▶ [PROBLEM DETAILS]:
Which lines in the data below contain the word "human"? Copy each of them.
----- RECORDS FOR THE TASK
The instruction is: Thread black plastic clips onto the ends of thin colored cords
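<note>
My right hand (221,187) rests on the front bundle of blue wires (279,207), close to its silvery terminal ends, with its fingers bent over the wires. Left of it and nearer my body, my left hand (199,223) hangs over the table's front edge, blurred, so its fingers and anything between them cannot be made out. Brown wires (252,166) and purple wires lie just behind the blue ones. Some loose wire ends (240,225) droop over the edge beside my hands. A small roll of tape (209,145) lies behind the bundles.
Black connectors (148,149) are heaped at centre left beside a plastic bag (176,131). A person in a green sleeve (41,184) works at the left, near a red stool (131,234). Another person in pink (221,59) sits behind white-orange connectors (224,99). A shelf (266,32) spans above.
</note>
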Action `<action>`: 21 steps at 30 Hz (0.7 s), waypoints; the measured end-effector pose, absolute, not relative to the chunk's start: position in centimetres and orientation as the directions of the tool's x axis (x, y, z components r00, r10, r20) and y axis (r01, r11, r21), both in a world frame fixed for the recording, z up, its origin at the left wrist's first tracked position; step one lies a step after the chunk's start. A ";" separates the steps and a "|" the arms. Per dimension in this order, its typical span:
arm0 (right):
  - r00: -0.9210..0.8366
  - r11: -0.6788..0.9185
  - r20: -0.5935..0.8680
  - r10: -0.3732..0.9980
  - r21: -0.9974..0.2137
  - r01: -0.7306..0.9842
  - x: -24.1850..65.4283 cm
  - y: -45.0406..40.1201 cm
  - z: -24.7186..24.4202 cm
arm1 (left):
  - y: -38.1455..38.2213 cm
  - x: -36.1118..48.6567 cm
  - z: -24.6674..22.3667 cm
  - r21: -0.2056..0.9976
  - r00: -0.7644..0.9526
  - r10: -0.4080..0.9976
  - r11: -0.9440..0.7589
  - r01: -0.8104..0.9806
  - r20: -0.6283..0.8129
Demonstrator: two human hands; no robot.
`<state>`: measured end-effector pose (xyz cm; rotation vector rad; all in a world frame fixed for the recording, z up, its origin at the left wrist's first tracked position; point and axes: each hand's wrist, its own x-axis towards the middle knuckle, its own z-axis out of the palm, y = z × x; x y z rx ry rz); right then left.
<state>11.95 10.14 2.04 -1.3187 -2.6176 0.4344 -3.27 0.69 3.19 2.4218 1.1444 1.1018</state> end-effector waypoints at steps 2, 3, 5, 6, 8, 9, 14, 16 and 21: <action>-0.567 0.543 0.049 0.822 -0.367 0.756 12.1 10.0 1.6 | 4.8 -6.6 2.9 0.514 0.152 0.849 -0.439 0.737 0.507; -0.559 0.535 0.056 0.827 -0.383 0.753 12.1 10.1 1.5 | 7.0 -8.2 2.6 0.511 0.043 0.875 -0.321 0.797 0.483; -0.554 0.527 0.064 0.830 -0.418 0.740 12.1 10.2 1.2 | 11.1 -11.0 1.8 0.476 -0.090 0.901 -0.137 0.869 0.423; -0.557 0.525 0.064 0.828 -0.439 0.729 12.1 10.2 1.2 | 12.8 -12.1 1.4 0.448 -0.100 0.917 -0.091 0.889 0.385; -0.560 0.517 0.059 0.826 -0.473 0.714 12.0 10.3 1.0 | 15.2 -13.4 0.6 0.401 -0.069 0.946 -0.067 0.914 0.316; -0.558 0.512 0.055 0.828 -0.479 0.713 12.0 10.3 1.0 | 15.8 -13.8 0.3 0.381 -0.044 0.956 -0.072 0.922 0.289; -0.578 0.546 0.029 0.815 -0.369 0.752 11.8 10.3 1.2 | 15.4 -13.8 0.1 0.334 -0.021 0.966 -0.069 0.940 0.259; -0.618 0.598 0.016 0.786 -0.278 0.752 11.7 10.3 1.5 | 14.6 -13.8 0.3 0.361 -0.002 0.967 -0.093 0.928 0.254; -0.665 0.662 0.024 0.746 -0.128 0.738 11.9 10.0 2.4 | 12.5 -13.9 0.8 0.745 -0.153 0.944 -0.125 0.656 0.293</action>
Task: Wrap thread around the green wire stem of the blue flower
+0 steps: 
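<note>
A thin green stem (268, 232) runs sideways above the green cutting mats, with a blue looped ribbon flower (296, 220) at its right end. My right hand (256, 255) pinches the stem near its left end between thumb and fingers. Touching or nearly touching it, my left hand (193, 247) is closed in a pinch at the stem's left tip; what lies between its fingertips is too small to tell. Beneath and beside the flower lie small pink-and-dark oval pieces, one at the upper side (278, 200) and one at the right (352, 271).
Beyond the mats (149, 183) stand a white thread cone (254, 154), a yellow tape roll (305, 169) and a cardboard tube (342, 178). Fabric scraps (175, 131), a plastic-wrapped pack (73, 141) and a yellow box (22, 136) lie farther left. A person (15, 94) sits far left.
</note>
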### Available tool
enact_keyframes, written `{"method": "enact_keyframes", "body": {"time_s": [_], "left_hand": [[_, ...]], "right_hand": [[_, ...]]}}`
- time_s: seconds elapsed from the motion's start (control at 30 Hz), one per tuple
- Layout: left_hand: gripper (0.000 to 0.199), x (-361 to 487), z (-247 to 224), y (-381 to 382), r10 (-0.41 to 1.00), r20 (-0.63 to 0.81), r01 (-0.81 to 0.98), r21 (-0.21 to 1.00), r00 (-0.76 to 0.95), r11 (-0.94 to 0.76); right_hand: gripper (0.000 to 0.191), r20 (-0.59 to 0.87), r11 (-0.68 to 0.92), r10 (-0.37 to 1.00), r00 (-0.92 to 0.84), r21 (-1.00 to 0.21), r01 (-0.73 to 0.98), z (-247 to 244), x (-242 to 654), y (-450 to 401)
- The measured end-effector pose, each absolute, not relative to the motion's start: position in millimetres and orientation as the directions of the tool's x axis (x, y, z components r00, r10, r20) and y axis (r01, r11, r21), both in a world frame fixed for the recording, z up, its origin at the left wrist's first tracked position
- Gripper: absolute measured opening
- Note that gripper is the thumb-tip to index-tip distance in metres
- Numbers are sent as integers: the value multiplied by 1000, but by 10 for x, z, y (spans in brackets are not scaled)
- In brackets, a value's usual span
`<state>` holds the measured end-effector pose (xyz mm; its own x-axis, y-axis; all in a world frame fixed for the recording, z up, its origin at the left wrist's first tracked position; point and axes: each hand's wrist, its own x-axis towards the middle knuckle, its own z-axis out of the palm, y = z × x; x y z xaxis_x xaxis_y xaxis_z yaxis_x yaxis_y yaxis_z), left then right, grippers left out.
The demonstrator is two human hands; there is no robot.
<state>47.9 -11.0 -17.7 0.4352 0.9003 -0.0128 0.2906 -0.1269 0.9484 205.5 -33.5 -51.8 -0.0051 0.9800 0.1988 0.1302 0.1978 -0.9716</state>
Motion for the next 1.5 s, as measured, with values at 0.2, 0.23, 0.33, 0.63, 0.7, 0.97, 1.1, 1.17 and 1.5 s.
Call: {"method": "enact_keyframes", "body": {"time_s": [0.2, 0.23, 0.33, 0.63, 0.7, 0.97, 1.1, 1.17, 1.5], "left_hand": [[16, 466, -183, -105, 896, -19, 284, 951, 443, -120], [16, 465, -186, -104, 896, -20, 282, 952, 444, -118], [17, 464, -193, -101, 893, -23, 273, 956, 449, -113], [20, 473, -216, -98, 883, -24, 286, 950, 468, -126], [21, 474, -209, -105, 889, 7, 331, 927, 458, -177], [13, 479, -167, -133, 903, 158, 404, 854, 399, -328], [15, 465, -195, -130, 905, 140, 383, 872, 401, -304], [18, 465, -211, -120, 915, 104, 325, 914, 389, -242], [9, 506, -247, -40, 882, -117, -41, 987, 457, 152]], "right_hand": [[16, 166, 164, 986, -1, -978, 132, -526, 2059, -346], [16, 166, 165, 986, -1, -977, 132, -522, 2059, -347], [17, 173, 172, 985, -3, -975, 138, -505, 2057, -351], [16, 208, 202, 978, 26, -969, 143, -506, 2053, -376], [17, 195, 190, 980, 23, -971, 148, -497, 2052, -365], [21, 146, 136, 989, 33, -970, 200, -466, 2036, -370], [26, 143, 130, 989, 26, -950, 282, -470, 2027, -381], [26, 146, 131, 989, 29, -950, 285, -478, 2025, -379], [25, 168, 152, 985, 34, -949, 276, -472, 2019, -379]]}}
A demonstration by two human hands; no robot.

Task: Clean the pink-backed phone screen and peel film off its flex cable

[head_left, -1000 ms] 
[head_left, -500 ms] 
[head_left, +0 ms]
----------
▶ [REPLY]:
Demonstrator: two human hands; no robot.
The demonstrator is two human hands; there is no robot.
A demonstration by two human hands; no robot.

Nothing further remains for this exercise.